Fil d'Ariane
Emmanuel Macron reçoit ce mercredi 7 mai 2025 à l’Élysée Ahmed al-Charaa, président syrien par intérim, pour sa première visite en Occident depuis la chute de Bachar al-Assad. Cette rencontre diplomatique fait débat : Ahmed al-Charaa figure encore sur certaines listes internationales de suspects terroristes. Quels sont les enjeux de cet entretient ? Éclairage du politologue Salam Kawakibi.
Le président Syrien Ahmed al-Charaa, durant une conférence de presse en Turquie.
L’Élysée a déclaré à l'AFP que cette rencontre a pour objectif d' " accompagner la transition vers une Syrie libre, stable, souveraine et respectueuse de toutes les composantes de la société syrienne ". Emmanuel Macron affirme ne nourrir " aucune naïveté " et insiste sur l’absence de toute " complaisance " envers les mouvements extrémistes.
La France se dit " particulièrement préoccupée " par les violences interconfessionnelles dans le pays et entend obtenir des garanties concrètes de la part d’Ahmed al Charaa, " Le chef de l’État demandera à son invité de faire en sorte que la lutte contre l’impunité devienne une réalité ". Elle insiste sur la nécessité de protéger tous les civils, " quelle que soit leur origine ou leur religion ".
Jean-Noël Barrot, ministre des affaires étrangères a également souligné que " la lutte contre le terrorisme, le contrôle des flux migratoires et du trafic de drogue, ainsi que l’avenir du Liban, se jouent en Syrie ".

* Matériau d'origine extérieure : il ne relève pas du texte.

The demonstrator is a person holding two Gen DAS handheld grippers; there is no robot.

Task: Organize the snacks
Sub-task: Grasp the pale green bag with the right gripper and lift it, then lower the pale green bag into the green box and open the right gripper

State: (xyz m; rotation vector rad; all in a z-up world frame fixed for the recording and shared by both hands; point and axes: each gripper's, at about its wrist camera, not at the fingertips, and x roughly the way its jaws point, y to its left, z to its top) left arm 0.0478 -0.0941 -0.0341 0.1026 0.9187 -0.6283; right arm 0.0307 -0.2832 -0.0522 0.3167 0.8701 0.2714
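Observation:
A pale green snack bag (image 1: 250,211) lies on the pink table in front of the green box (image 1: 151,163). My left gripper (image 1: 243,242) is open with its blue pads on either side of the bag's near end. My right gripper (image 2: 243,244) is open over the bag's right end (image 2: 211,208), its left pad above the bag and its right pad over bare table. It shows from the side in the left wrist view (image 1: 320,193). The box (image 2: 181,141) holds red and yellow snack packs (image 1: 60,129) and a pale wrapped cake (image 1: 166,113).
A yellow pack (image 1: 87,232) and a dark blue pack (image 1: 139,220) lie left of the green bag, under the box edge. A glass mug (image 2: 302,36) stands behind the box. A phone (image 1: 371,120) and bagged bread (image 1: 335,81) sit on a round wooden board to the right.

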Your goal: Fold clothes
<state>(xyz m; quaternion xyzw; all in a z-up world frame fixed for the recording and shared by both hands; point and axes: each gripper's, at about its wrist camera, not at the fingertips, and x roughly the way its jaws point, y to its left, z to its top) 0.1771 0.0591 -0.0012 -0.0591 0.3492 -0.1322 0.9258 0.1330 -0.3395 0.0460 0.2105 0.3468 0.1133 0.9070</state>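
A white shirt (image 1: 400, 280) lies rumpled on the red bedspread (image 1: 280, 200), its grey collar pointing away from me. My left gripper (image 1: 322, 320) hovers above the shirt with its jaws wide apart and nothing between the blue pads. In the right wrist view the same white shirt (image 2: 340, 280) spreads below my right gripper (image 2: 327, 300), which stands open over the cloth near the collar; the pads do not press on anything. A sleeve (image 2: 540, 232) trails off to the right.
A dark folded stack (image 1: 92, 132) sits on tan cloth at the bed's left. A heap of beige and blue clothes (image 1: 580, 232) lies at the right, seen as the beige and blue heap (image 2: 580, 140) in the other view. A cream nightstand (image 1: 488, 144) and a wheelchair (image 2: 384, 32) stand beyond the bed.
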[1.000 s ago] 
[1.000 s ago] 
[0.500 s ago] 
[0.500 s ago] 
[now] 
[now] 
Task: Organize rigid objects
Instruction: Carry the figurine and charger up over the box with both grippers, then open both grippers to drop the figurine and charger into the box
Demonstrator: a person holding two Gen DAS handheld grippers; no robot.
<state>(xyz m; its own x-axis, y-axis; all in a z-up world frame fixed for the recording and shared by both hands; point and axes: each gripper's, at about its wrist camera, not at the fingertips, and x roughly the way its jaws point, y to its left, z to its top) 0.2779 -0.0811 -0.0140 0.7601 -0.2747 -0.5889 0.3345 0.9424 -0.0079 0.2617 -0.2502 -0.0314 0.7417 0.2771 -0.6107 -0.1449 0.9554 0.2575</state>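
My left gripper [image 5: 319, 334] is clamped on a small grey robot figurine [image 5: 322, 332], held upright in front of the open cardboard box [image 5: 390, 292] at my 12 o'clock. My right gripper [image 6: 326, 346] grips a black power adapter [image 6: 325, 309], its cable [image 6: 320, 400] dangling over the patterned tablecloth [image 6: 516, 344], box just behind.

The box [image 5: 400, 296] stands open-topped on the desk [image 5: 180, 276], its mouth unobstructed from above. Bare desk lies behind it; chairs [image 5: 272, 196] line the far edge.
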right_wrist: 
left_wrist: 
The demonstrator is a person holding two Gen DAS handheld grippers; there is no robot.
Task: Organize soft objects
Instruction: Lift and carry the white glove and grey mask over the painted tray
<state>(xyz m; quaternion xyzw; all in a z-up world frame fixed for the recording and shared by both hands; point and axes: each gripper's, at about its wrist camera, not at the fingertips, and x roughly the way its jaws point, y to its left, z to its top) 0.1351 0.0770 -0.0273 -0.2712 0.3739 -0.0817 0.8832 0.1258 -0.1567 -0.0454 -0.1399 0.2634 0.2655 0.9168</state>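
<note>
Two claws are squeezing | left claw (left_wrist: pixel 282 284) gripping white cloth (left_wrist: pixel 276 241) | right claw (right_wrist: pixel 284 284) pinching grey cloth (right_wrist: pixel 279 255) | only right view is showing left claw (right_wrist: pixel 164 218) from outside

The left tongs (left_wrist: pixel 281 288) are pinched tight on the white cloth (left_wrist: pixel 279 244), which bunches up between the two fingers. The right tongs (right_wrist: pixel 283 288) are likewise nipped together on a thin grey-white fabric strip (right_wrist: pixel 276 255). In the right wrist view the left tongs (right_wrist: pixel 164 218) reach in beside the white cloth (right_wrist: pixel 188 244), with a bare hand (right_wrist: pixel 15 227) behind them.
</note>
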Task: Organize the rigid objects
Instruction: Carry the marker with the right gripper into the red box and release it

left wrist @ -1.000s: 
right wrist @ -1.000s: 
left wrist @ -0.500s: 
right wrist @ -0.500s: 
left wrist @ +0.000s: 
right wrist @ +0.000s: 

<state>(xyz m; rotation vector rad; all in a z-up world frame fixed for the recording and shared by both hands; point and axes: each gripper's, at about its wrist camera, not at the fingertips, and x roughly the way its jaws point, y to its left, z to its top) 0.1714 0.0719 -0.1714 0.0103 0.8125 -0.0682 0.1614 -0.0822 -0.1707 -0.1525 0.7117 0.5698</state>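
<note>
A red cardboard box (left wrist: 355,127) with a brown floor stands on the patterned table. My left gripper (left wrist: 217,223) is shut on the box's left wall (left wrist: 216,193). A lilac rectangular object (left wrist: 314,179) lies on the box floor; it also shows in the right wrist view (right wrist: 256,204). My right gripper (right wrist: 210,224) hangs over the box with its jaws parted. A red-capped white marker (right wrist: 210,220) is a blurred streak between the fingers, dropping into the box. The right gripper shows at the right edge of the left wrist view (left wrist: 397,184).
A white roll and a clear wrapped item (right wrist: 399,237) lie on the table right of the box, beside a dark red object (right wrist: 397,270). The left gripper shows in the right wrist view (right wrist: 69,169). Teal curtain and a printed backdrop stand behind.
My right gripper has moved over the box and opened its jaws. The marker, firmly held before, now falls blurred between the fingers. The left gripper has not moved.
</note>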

(Re)voir: Syrie : les Druzes sont visés par une vague de violences au sud de Damas
Selon l’ONU, 90 % de la population syrienne vit sous le seuil de pauvreté. Les autorités de transition réclament une levée progressive des sanctions internationales. Si Paris se montre ouverte à un assouplissement de certaines mesures européennes sectorielles, elle considère qu’il est encore trop tôt pour envisager une levée des sanctions onusiennes visant Ahmed al-Charaa.
" La France a un rôle clé à jouer dans la transition démocratique du pays : elle doit savoir négocier, poser les bonnes questions, mais aussi rester ferme sur les droits humains "
Selon Salam Kawakibi, politologue, " La France a un rôle clé à jouer dans la transition démocratique du pays : elle doit savoir négocier, poser les bonnes questions, mais aussi rester ferme sur les droits humains ". La levée des sanctions constitue un levier essentiel pour engager la reconstruction de la Syrie.
Le premier déplacement en Occident d'Ahmed al Charaa répond à une double ambition : obtenir une reconnaissance internationale, mais aussi plaider pour la levée des sanctions tout en tentant de " nettoyer " un passé encore entaché par des accusations de liens avec le terrorisme.
La visite d’Ahmed al-Charaa suscite de vives oppositions. Le Collectif franco-alaouite appelle à manifester ce mercredi à 14 heures à Paris, accusant le président intérimaire de " génocide " et de " nettoyage ethnique ".
Chez l'extrême droite, la polémique enfle. Marine Le Pen a exprimé sa " stupeur et consternation " face à la venue d’un " jihadiste passé par Daech et Al-Qaïda ". Éric Ciotti a dénoncé " un tapis rouge à l’Élysée teinté du sang des victimes du terrorisme islamiste ". Laurent Wauquiez, chef des députés Les Républicains, parle d’" une lourde erreur ", déclarant : " On ne reçoit pas des dirigeants issus d’organisations qui ont attaqué la France. "
En accueillant Ahmed al-Charaa, Emmanuel Macron prend un pari à la fois risqué et assumé : dialoguer sans illusion, poser des exigences fermes et tenter d’infléchir une transition syrienne encore fragile.